Extracted data entries
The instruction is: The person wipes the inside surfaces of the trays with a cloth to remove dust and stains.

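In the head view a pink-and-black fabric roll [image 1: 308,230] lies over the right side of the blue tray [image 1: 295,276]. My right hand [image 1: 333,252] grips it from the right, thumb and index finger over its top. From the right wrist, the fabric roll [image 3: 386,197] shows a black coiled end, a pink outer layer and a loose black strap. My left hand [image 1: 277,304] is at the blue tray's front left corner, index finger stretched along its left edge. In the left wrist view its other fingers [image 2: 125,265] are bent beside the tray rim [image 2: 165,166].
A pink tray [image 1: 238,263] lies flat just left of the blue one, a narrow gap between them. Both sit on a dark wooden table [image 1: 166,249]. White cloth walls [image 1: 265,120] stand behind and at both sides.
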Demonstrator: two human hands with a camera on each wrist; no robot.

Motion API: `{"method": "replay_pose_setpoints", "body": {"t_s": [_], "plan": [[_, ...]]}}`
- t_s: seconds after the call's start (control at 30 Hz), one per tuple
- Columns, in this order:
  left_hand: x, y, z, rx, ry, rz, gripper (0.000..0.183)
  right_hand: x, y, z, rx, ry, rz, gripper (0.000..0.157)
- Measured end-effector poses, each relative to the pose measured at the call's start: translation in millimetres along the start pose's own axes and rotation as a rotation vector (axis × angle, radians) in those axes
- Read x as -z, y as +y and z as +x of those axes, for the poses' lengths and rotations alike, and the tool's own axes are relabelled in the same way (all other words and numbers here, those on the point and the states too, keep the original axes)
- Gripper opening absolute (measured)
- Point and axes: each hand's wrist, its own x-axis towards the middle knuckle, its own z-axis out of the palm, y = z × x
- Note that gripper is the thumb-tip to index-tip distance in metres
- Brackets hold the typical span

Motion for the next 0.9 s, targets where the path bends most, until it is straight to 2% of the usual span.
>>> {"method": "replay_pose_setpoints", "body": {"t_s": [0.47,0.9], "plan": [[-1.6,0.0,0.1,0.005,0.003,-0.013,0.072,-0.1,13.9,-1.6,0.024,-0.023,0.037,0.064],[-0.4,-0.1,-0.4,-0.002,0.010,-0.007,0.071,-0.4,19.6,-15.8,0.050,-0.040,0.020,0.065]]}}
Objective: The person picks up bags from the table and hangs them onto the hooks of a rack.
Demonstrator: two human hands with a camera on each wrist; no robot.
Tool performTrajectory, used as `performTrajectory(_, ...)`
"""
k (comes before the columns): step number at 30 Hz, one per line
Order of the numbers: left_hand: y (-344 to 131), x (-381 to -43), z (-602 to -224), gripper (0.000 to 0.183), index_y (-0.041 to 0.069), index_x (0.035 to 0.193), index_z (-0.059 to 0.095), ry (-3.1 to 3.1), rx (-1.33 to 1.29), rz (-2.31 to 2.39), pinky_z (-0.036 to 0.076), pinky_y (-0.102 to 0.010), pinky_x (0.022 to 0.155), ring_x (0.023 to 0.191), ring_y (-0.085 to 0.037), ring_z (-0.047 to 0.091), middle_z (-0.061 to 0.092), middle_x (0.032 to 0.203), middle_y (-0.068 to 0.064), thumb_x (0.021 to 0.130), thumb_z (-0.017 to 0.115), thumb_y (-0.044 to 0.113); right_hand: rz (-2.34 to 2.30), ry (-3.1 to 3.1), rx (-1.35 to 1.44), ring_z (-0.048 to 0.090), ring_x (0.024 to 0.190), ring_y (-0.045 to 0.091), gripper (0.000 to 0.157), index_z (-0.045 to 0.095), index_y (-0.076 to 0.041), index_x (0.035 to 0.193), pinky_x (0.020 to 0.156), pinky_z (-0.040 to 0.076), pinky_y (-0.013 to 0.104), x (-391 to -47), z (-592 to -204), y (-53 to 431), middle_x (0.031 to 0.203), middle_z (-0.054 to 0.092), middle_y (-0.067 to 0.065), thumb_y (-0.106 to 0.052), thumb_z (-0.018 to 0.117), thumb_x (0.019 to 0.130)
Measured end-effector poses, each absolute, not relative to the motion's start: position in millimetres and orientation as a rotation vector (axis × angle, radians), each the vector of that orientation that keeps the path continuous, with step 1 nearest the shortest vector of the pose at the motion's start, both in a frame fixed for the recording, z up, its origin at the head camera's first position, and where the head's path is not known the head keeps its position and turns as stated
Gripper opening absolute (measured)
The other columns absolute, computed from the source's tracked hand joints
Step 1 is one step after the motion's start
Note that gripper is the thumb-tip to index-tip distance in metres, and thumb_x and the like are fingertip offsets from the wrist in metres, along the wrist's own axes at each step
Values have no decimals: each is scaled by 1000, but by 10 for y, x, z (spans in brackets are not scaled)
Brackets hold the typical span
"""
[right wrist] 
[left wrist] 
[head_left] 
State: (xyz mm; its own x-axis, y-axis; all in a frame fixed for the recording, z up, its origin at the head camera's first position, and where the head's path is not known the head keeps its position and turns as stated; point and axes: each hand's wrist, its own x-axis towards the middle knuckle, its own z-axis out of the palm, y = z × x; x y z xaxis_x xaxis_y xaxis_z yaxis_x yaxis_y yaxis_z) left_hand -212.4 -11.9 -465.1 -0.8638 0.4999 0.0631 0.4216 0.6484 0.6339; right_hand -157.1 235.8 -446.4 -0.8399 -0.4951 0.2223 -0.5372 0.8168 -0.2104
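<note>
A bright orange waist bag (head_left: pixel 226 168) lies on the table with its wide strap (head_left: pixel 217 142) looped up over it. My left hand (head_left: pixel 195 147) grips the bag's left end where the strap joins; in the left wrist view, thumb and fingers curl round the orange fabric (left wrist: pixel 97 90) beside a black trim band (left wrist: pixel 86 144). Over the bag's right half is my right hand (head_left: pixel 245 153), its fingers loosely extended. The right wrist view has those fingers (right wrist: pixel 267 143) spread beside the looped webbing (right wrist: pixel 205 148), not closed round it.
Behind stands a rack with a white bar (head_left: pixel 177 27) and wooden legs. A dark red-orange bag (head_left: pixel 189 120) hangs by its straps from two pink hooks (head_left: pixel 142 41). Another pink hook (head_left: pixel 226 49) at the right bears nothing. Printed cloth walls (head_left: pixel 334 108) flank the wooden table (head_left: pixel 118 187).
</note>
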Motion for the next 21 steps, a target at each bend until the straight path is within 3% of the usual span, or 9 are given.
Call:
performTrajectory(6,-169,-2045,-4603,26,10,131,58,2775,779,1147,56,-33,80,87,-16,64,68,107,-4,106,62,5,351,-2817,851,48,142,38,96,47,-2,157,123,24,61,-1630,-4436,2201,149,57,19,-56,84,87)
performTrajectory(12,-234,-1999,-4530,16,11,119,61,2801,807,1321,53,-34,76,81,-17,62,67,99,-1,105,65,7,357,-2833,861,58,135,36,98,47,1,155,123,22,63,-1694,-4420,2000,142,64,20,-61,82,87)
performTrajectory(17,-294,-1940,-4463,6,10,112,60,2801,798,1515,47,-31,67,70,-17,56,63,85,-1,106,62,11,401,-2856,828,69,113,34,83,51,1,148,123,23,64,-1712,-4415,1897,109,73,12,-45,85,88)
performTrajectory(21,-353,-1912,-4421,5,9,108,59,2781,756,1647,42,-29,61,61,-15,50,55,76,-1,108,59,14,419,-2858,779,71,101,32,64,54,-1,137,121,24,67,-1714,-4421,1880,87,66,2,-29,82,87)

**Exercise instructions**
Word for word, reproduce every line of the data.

**Completed exercise**
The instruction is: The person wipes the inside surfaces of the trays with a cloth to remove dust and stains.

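In the head view a pink-and-black fabric roll [image 1: 308,230] lies over the right side of the blue tray [image 1: 295,276]. My right hand [image 1: 333,252] grips it from the right, thumb and index finger over its top. From the right wrist, the fabric roll [image 3: 386,197] shows a black coiled end, a pink outer layer and a loose black strap. My left hand [image 1: 277,304] is at the blue tray's front left corner, index finger stretched along its left edge. In the left wrist view its other fingers [image 2: 125,265] are bent beside the tray rim [image 2: 165,166].
A pink tray [image 1: 238,263] lies flat just left of the blue one, a narrow gap between them. Both sit on a dark wooden table [image 1: 166,249]. White cloth walls [image 1: 265,120] stand behind and at both sides.
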Demonstrator: two human hands with a camera on each wrist; no robot.

Motion API: `{"method": "replay_pose_setpoints", "body": {"t_s": [_], "plan": [[_, ...]]}}`
- t_s: seconds after the call's start (control at 30 Hz), one per tuple
- Columns, in this order:
  left_hand: x, y, z, rx, ry, rz, gripper (0.000..0.183)
  right_hand: x, y, z, rx, ry, rz, gripper (0.000..0.157)
- Measured end-effector poses, each relative to the pose measured at the call's start: translation in millimetres along the start pose's own axes and rotation as a rotation vector (axis × angle, radians) in those axes
- Read x as -z, y as +y and z as +x of those axes, for the poses' lengths and rotations alike, and the tool's own axes are relabelled in the same way (all other words and numbers here, those on the point and the states too, keep the original axes)
- Gripper opening absolute (measured)
- Point and axes: each hand's wrist, its own x-axis towards the middle knuckle, its own z-axis out of the palm, y = z × x
- Note that gripper is the thumb-tip to index-tip distance in metres
- Brackets hold the typical span

Motion for the next 0.9 s, targets where the path bends most, until it is straight to 2% of the usual span.
>>> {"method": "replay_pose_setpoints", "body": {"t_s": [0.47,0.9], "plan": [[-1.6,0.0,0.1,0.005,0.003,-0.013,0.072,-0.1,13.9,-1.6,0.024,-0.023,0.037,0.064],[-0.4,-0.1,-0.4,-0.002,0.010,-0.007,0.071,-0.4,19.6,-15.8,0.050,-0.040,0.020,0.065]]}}
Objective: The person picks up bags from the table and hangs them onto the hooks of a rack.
Demonstrator: two human hands with a camera on each wrist; no robot.
Tool performTrajectory, used as `performTrajectory(_, ...)`
"""
k (comes before the columns): step number at 30 Hz, one per line
Order of the numbers: left_hand: y (-344 to 131), x (-381 to -43), z (-602 to -224), gripper (0.000 to 0.183), index_y (-0.041 to 0.069), index_x (0.035 to 0.193), index_z (-0.059 to 0.095), ry (-3.1 to 3.1), rx (-1.33 to 1.29), rz (-2.31 to 2.39), pinky_z (-0.036 to 0.076), pinky_y (-0.102 to 0.010), pinky_x (0.022 to 0.155), ring_x (0.023 to 0.191), ring_y (-0.085 to 0.037), ring_z (-0.047 to 0.091), middle_z (-0.061 to 0.092), middle_x (0.032 to 0.203), middle_y (-0.068 to 0.064), thumb_x (0.021 to 0.130), thumb_z (-0.017 to 0.115), thumb_y (-0.044 to 0.113); right_hand: rz (-2.34 to 2.30), ry (-3.1 to 3.1), rx (-1.35 to 1.44), ring_z (-0.048 to 0.090), ring_x (0.024 to 0.190), ring_y (-0.045 to 0.091), gripper (0.000 to 0.157), index_z (-0.045 to 0.095), index_y (-0.076 to 0.041), index_x (0.035 to 0.193), pinky_x (0.020 to 0.156), pinky_z (-0.040 to 0.076), pinky_y (-0.013 to 0.104), x (-391 to -47), z (-592 to -204), y (-53 to 431), middle_x (0.031 to 0.203), middle_z (-0.054 to 0.092), middle_y (-0.067 to 0.065), thumb_y (-0.106 to 0.052), thumb_z (-0.018 to 0.117), thumb_x (0.019 to 0.130)
Measured end-effector poses, each absolute, not relative to the motion's start: position in millimetres and orientation as a rotation vector (axis × angle, radians), each the vector of that orientation that keeps the path continuous, with step 1 nearest the shortest vector of the pose at the motion's start, both in a frame fixed for the recording, z up, its origin at the head camera's first position, and where the head's path is not known the head keeps its position and turns as stated
Gripper opening absolute (measured)
The other columns absolute, computed from the source's tracked hand joints
Step 1 is one step after the motion's start
Note that gripper is the thumb-tip to index-tip distance in metres, and thumb_x and the like are fingertip offsets from the wrist in metres, along the wrist's own axes at each step
Values have no decimals: each is scaled by 1000, but by 10 for y, x, z (spans in brackets are not scaled)
Brackets hold the typical span
"""
[right wrist] 
[left wrist] 
[head_left] 
State: (xyz mm; its own x-axis, y-axis; all in a frame fixed for the recording, z up, its origin at the head camera's first position, and where the head's path is not known the head keeps its position and turns as stated; point and axes: each hand's wrist, its own x-axis towards the middle knuckle, its own z-axis out of the palm, y = z × x; x y z xaxis_x xaxis_y xaxis_z yaxis_x yaxis_y yaxis_z) left_hand -212.4 -11.9 -465.1 -0.8638 0.4999 0.0631 0.4216 0.6484 0.6339; right_hand -157.1 235.8 -446.4 -0.8399 -0.4951 0.2223 -0.5372 0.8168 -0.2104
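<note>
A bright orange waist bag (head_left: pixel 226 168) lies on the table with its wide strap (head_left: pixel 217 142) looped up over it. My left hand (head_left: pixel 195 147) grips the bag's left end where the strap joins; in the left wrist view, thumb and fingers curl round the orange fabric (left wrist: pixel 97 90) beside a black trim band (left wrist: pixel 86 144). Over the bag's right half is my right hand (head_left: pixel 245 153), its fingers loosely extended. The right wrist view has those fingers (right wrist: pixel 267 143) spread beside the looped webbing (right wrist: pixel 205 148), not closed round it.
Behind stands a rack with a white bar (head_left: pixel 177 27) and wooden legs. A dark red-orange bag (head_left: pixel 189 120) hangs by its straps from two pink hooks (head_left: pixel 142 41). Another pink hook (head_left: pixel 226 49) at the right bears nothing. Printed cloth walls (head_left: pixel 334 108) flank the wooden table (head_left: pixel 118 187).
</note>
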Motion for the next 21 steps, a target at each bend until the straight path is within 3% of the usual span, or 9 are given.
Call:
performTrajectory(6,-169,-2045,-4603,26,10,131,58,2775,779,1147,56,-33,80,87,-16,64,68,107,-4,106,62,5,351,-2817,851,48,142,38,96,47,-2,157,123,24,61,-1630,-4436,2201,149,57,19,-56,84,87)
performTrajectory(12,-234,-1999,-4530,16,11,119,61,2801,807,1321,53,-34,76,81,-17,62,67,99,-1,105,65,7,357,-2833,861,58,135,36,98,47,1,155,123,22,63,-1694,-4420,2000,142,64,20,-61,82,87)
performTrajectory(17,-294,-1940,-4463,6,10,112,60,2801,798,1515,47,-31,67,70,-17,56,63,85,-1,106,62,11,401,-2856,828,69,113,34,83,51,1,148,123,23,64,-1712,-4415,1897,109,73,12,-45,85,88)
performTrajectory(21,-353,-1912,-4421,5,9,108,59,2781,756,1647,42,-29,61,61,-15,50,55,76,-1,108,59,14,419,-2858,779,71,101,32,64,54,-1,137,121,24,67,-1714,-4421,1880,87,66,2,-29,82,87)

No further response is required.